ACTIVITY:
For this exercise, please reproduce the records below word for word, from the first line through the line with "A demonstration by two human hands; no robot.".

Dataset records:
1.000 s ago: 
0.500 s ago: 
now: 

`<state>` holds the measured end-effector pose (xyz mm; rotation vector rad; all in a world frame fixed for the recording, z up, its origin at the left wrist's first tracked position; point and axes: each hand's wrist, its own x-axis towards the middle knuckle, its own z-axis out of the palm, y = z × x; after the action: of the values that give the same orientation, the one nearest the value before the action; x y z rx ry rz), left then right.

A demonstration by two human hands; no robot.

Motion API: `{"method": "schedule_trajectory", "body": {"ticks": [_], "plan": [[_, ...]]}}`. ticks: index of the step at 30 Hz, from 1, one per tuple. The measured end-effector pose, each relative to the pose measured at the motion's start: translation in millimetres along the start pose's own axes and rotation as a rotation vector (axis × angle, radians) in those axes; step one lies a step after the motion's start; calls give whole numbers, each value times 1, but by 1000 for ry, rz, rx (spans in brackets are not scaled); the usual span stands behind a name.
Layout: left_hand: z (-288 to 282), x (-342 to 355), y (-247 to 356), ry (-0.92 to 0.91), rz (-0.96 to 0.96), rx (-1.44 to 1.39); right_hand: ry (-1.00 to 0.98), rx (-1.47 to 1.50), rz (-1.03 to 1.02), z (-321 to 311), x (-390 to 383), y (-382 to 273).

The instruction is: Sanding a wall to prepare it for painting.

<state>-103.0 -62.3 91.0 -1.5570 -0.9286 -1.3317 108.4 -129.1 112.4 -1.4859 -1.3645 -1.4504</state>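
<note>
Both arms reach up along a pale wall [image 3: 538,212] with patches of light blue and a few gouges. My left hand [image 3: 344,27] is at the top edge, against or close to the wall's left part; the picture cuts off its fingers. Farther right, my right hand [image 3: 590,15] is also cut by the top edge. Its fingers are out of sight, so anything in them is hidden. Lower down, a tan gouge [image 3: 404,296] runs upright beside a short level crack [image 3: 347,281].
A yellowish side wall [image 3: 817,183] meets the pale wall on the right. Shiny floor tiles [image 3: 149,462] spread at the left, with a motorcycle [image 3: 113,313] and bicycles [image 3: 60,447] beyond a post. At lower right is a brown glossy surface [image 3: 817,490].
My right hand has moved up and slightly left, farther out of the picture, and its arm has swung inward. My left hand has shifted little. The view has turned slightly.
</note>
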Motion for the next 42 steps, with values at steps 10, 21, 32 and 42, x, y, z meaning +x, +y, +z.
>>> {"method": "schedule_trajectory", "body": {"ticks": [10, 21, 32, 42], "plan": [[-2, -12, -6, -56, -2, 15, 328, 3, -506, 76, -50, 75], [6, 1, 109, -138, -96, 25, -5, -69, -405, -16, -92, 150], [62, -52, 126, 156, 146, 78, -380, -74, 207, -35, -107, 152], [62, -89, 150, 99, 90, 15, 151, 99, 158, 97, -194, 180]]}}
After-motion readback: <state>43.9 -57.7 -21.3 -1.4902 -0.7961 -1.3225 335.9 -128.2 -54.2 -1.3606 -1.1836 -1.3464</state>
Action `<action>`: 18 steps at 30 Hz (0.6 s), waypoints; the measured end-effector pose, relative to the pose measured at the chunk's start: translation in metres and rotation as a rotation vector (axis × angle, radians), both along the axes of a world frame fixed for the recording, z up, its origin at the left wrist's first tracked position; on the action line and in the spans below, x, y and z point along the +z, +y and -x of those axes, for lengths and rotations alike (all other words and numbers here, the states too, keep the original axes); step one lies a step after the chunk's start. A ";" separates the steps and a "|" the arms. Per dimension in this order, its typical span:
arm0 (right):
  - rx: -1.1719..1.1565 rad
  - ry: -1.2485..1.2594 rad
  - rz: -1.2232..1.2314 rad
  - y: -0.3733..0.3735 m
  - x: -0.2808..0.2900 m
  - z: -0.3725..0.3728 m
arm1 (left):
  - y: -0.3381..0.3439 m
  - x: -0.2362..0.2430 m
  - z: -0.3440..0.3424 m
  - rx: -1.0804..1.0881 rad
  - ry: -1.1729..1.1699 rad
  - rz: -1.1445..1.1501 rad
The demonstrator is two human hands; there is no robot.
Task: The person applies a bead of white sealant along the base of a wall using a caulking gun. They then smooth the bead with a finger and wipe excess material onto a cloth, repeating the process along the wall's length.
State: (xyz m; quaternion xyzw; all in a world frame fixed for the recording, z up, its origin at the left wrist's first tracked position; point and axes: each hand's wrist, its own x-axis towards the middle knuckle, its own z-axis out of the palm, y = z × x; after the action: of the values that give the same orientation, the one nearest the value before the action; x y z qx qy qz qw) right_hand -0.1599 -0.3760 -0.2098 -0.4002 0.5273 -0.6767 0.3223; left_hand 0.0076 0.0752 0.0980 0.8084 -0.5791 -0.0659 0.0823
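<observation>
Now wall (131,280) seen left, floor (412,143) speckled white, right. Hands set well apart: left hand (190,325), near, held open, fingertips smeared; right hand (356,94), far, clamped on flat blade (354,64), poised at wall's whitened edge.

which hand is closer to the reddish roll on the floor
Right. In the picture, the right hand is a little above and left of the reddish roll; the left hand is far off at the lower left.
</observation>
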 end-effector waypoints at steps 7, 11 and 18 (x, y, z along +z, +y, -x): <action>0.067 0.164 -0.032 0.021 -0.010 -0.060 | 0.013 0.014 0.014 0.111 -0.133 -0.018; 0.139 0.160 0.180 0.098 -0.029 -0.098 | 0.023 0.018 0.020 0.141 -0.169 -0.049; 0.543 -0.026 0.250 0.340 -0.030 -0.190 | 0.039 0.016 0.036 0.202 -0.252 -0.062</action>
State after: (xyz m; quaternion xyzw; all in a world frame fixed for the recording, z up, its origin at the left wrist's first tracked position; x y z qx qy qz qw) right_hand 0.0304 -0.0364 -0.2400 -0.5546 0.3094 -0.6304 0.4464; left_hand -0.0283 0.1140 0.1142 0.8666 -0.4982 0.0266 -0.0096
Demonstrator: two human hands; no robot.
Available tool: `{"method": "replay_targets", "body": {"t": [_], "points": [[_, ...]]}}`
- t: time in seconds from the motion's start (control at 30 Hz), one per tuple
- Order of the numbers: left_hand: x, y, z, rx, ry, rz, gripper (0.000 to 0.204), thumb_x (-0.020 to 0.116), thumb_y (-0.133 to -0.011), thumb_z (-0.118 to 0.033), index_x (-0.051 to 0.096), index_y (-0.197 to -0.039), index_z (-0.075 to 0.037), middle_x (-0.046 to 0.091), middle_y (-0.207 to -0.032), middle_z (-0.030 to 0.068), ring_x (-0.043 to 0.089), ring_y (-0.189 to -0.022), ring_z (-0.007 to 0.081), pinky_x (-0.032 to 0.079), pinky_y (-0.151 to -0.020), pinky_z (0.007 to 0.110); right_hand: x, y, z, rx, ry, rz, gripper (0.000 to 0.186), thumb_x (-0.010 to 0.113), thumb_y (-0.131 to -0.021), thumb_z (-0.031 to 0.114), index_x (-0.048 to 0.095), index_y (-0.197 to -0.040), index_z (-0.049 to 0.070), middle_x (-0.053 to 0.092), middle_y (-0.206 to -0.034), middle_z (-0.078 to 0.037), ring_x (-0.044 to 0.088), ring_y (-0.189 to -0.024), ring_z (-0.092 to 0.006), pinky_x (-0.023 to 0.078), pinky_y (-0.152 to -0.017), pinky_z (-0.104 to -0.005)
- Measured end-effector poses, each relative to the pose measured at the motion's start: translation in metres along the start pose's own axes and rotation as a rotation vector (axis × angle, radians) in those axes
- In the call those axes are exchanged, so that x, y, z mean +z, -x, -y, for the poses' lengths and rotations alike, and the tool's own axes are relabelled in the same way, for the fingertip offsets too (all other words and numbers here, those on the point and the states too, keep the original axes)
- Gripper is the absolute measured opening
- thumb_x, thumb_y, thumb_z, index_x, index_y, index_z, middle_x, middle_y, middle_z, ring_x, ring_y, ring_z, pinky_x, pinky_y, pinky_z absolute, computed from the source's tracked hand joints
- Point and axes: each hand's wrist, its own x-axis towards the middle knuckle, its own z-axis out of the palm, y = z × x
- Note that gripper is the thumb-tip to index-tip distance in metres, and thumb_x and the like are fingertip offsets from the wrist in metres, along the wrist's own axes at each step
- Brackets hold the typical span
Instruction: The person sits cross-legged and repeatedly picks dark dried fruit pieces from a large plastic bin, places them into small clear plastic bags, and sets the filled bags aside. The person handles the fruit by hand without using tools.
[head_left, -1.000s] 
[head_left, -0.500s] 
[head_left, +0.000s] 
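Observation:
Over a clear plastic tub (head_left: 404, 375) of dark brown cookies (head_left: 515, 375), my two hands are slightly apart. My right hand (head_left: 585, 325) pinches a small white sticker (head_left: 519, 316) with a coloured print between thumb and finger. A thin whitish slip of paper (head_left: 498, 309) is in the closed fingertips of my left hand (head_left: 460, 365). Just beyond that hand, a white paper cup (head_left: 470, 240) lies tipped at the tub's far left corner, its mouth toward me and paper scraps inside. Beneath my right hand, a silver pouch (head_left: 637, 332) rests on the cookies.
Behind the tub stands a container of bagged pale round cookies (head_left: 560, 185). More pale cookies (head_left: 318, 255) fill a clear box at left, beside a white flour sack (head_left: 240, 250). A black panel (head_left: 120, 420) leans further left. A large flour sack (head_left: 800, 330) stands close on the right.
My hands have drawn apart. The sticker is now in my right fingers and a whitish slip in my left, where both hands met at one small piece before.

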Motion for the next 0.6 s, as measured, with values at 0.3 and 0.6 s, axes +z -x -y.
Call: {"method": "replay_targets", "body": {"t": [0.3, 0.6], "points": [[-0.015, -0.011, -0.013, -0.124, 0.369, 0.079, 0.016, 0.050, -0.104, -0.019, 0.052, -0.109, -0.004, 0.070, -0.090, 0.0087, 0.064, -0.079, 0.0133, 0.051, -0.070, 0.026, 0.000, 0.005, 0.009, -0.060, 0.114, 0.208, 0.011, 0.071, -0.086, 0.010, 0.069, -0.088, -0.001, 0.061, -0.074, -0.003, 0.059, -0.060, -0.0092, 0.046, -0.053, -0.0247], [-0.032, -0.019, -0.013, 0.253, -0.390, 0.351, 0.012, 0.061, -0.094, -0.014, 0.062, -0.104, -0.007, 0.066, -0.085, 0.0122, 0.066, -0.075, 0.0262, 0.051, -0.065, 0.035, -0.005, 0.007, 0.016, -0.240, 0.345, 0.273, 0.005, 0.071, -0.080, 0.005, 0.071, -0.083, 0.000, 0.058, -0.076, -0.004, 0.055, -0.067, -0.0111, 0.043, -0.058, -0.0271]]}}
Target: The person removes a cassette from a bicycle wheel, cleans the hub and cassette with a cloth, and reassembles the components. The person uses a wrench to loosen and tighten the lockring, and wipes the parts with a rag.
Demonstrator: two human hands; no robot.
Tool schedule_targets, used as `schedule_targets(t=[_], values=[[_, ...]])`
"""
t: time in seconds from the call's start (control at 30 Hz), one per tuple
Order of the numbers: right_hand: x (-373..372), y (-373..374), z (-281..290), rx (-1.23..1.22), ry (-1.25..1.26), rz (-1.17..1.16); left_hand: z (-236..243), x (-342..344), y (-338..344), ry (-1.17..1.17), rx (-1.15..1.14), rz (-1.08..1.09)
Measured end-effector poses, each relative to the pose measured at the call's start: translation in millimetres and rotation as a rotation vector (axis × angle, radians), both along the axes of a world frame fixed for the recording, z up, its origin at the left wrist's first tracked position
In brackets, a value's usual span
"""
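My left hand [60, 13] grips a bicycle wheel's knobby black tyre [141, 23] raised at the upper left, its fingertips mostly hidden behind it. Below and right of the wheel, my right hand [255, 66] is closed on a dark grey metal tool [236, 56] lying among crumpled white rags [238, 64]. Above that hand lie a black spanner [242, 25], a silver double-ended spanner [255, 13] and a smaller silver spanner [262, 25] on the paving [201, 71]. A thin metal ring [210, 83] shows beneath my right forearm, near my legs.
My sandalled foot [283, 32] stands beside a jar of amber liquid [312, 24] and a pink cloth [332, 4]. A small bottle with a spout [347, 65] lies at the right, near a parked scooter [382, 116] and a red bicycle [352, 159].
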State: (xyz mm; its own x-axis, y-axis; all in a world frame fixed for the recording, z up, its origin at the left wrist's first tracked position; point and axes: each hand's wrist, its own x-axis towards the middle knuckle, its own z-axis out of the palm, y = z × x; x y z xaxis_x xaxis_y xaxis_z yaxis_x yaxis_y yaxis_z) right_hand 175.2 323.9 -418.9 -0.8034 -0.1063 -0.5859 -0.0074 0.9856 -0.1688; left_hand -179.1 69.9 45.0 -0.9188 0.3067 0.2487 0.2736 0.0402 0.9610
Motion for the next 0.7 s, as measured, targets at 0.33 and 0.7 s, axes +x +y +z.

ANSWER TO THE PROBLEM:
1.000 s ago: 
0.500 s ago: 
now: 

`<state>` holds the measured end-effector pose (xyz mm; rotation vector rad; all in a world frame fixed for the recording, z up, its origin at the left wrist's first tracked position; point and axes: each hand's wrist, its own x-axis towards the middle knuckle, its own z-axis out of the palm, y = z × x; after the action: of the values that give the same orientation, the one nearest the value before the action; x y z rx ry rz), left then right.

A demonstration by two human hands; no robot.

This exercise requires no additional output.